## TASK OBJECTIVE
Reproduce exactly the lines below, from the first through the one containing "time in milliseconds", and nothing more.

## EXERCISE DATA
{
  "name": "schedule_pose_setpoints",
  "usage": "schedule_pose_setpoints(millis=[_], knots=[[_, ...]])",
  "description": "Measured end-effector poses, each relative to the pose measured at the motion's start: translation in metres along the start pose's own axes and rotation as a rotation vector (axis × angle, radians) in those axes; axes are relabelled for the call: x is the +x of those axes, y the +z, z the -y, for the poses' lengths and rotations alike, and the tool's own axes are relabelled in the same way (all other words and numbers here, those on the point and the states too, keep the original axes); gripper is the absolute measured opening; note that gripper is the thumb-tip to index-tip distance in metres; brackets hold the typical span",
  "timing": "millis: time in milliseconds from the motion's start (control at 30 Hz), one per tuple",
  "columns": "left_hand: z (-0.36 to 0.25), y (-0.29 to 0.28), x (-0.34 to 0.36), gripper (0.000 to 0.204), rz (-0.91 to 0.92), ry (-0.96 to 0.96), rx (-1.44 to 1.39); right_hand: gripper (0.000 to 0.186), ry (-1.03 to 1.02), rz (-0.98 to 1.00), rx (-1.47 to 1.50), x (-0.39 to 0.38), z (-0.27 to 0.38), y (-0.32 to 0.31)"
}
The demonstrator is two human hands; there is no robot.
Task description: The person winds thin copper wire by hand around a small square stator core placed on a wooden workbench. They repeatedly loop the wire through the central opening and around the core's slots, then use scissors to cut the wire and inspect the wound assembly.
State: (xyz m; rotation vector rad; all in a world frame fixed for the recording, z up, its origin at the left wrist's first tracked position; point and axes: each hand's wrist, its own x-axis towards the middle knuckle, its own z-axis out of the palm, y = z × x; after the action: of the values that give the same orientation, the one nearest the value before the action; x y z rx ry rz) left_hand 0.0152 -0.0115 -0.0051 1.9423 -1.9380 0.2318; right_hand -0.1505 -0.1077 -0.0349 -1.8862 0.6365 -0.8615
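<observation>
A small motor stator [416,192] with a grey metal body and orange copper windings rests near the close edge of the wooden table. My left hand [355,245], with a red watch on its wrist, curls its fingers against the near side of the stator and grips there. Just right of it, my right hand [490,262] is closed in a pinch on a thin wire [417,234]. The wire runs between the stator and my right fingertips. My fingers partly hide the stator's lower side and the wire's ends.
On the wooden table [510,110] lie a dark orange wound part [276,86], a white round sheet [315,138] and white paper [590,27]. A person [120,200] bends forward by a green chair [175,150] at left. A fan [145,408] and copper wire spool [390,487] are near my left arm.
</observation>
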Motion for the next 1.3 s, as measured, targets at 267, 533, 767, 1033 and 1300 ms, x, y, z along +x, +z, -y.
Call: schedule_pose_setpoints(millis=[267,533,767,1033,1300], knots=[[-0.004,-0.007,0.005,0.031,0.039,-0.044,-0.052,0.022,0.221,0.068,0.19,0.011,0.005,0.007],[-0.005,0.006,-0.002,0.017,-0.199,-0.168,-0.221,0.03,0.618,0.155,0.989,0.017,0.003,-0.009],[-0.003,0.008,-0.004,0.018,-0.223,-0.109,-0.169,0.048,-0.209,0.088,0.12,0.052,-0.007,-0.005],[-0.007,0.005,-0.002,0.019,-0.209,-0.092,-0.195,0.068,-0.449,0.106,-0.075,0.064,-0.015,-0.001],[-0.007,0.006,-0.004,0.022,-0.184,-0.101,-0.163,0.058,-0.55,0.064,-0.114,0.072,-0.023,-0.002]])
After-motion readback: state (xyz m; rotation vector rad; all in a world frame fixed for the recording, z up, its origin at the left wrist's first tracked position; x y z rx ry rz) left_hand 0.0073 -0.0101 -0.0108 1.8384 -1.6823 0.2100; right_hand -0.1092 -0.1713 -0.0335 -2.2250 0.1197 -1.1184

## EXPECTED OUTPUT
{
  "name": "schedule_pose_setpoints",
  "usage": "schedule_pose_setpoints(millis=[_], knots=[[_, ...]])",
  "description": "Measured end-effector poses, each relative to the pose measured at the motion's start: translation in metres along the start pose's own axes and rotation as a rotation vector (axis × angle, radians) in those axes; axes are relabelled for the call: x is the +x of those axes, y the +z, z the -y, for the poses' lengths and rotations alike, and the tool's own axes are relabelled in the same way (all other words and numbers here, those on the point and the states too, keep the original axes); gripper is the absolute measured opening; note that gripper is the thumb-tip to index-tip distance in metres; brackets hold the typical span",
  "timing": "millis: time in milliseconds from the motion's start (control at 30 Hz), one per tuple",

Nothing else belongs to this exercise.